◆ Dataset extract:
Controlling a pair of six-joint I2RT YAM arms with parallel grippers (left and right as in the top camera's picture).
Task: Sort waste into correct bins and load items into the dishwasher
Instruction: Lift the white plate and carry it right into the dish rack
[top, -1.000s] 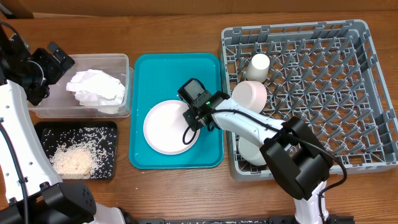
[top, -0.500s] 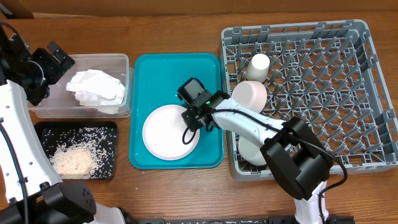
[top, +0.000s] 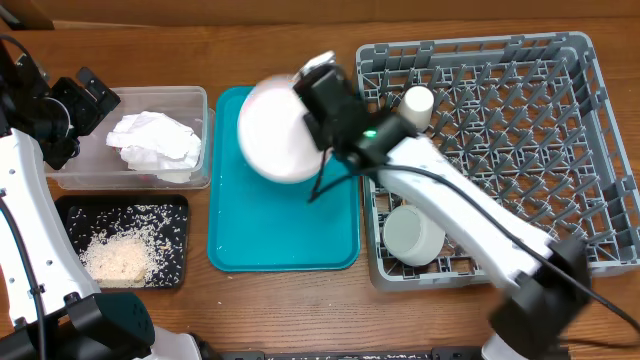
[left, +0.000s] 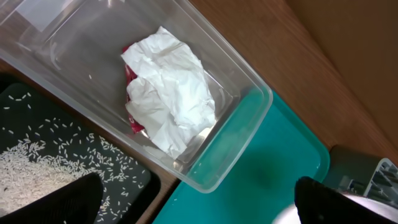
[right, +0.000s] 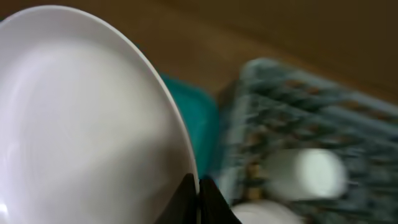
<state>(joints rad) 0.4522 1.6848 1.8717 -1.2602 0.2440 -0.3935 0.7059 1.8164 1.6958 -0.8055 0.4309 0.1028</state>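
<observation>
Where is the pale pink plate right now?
Overhead view: the plate hangs over the far end of the teal tray, gripped at its rim by the right end effector, just left of the dish rack.

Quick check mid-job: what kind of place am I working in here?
Probably a staged dish-clearing station on a wooden table, not a real kitchen. A grey dish rack holds a cup and a bowl, a teal tray sits beside it, and a clear tub and black tray take napkin and rice.
</observation>
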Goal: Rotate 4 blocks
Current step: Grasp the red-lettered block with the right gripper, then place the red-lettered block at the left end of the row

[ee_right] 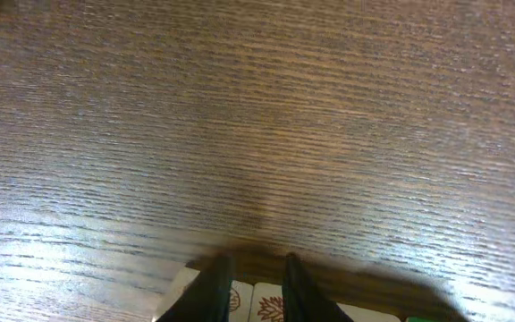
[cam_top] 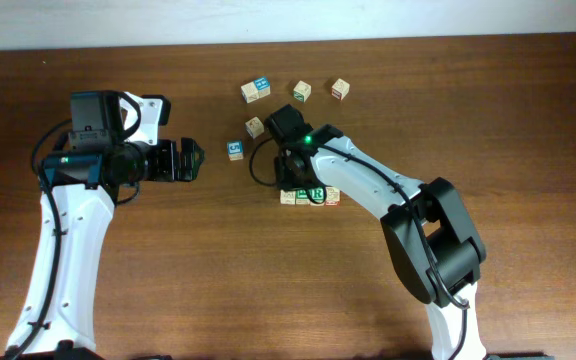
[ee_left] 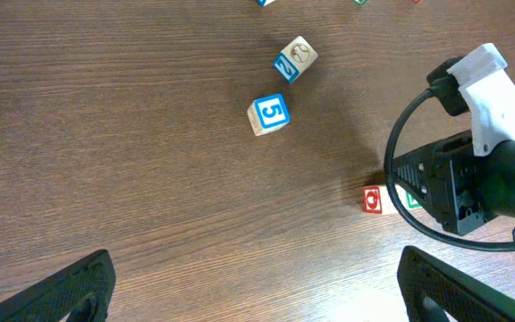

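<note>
Blocks point(cam_top: 318, 196) in row under right pincer point(ee_right: 250, 279), jaws narrow, grip unclear; left pincer point(cam_top: 194, 160) spread wide, empty.

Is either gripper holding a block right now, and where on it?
Left gripper: open, empty. Right gripper: fingers narrowed over the tan-printed block; whether they pinch its sides cannot be told.

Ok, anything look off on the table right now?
Nothing stands out. The four blocks by the right claw sit in a straight row; the loose blocks beyond it lie at mixed angles, just scatter.
</note>
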Robot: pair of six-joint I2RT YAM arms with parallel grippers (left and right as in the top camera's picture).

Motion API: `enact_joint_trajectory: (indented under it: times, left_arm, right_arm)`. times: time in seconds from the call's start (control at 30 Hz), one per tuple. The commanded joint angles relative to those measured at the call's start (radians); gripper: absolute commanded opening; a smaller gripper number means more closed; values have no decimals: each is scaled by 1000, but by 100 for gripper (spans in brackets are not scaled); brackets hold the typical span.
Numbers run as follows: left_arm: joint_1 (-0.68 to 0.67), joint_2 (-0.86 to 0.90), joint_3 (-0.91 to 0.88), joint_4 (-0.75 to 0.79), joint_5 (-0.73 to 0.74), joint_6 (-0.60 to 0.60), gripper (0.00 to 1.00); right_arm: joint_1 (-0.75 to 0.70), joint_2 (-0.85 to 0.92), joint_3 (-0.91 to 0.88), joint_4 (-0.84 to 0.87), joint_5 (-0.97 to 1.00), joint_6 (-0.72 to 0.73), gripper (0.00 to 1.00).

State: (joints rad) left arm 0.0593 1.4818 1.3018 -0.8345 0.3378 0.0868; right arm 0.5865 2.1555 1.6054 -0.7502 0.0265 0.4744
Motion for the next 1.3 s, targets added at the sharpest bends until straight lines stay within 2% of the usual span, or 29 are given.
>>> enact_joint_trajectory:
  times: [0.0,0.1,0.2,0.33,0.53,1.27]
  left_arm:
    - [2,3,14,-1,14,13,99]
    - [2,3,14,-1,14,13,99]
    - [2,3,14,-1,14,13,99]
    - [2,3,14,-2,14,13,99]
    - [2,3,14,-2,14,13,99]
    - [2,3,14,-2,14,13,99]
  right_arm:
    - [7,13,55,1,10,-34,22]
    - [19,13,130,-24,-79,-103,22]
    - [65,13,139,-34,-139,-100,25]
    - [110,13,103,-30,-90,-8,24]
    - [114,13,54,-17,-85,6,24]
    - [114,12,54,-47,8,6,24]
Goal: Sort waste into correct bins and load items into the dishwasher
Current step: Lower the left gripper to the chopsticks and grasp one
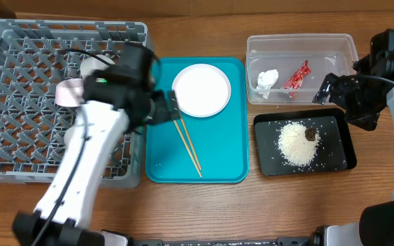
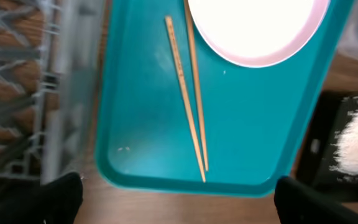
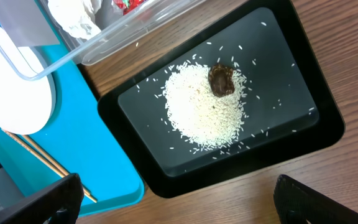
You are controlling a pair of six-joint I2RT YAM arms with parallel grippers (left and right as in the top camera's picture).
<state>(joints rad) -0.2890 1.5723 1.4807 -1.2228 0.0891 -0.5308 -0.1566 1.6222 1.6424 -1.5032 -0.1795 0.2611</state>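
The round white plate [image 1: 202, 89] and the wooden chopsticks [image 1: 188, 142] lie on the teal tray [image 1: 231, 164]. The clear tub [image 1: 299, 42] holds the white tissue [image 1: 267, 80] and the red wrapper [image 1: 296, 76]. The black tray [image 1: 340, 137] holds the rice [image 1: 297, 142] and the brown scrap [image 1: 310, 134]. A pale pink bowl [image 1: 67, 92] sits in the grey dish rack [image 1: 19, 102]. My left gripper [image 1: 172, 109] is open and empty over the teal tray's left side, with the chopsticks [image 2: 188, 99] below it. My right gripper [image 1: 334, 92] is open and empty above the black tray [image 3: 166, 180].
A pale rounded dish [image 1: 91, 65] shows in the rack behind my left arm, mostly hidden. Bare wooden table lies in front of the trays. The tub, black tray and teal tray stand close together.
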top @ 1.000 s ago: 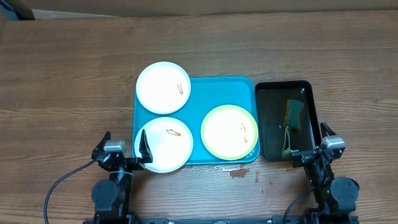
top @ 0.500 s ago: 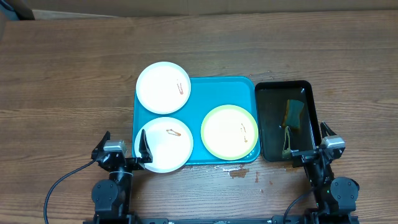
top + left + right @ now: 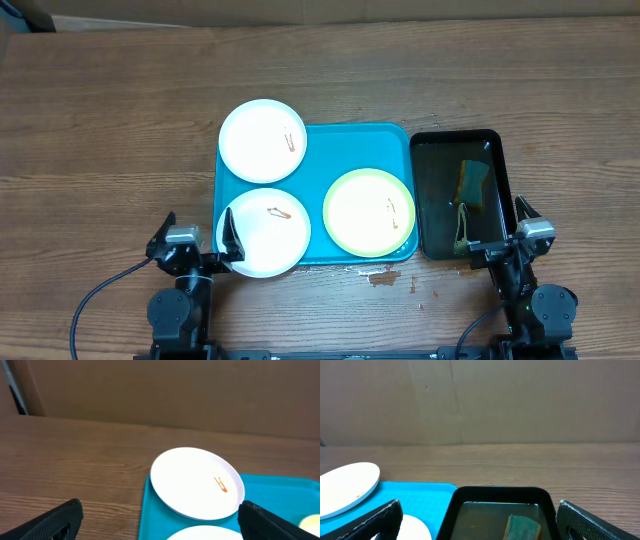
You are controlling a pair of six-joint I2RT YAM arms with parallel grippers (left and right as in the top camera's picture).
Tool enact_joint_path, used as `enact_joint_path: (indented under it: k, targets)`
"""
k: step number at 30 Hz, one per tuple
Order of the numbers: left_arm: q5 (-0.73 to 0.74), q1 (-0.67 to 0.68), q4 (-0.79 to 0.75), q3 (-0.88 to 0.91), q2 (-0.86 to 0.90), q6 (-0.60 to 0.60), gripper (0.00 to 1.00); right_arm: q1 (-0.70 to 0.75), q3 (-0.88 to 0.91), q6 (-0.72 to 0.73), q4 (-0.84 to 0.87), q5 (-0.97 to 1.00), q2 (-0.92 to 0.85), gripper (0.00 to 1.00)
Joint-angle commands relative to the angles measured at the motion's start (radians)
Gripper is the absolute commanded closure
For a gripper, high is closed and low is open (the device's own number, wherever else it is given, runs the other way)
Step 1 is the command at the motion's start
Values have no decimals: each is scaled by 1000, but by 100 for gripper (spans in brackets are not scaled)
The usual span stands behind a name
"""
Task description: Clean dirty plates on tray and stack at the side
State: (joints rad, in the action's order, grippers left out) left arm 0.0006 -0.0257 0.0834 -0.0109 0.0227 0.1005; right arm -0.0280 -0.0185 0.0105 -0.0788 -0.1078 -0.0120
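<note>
Holding both arms at the table edge on the near side of the tray (image 3: 350,145), I have the left gripper (image 3: 198,232) and the right gripper (image 3: 500,232) spread wide with nothing in either.

The risk I see is at the tray's near-left corner. The near white plate (image 3: 268,232) hangs out over the rim there, and one finger of the left gripper sits just beside its edge, perhaps over it. A careless lift of that arm could clip the plate and slide or tip it off the tray. The far white plate (image 3: 262,140) overhangs the tray's far-left corner in the same way. Propped on the rim, either one would probably rock under a wiping press. The sponge (image 3: 473,182) lies in liquid in the black tray (image 3: 455,133), just right of the tray, so I expect drips when it is carried across.

The green-rimmed plate (image 3: 369,212) lies wholly inside the tray's right half, toward the near rim. All three plates lie face up with small orange-red marks showing. Being round, they have no long axis. The tray's long axis runs left to right, along the near table edge.
</note>
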Motion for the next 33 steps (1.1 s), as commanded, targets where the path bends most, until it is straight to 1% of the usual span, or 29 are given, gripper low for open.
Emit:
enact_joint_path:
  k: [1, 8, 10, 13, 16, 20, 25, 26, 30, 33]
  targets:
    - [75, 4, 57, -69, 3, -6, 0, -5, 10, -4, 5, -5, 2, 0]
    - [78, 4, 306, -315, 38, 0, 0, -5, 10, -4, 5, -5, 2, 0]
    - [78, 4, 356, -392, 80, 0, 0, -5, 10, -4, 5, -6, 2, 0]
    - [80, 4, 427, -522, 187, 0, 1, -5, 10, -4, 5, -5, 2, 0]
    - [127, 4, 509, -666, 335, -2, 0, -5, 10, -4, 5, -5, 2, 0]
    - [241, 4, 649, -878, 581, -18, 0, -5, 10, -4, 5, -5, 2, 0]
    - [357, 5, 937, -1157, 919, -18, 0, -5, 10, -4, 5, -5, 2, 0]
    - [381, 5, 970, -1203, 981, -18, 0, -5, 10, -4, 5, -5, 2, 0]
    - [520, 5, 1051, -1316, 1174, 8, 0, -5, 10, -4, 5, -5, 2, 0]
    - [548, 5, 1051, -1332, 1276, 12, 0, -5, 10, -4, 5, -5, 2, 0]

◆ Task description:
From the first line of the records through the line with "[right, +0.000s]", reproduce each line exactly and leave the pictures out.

◆ Response:
Controlling a pair of six-joint I2RT YAM arms with parallel grippers (left and right as in the top camera's picture).
Task: Sort waste into correct bins and load items into the dishwasher
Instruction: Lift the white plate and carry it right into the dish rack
[top, -1.000s] 
[top, -0.500s] 
[top, +0.000s] 
[left, +0.000s] 
[right, +0.000s] 

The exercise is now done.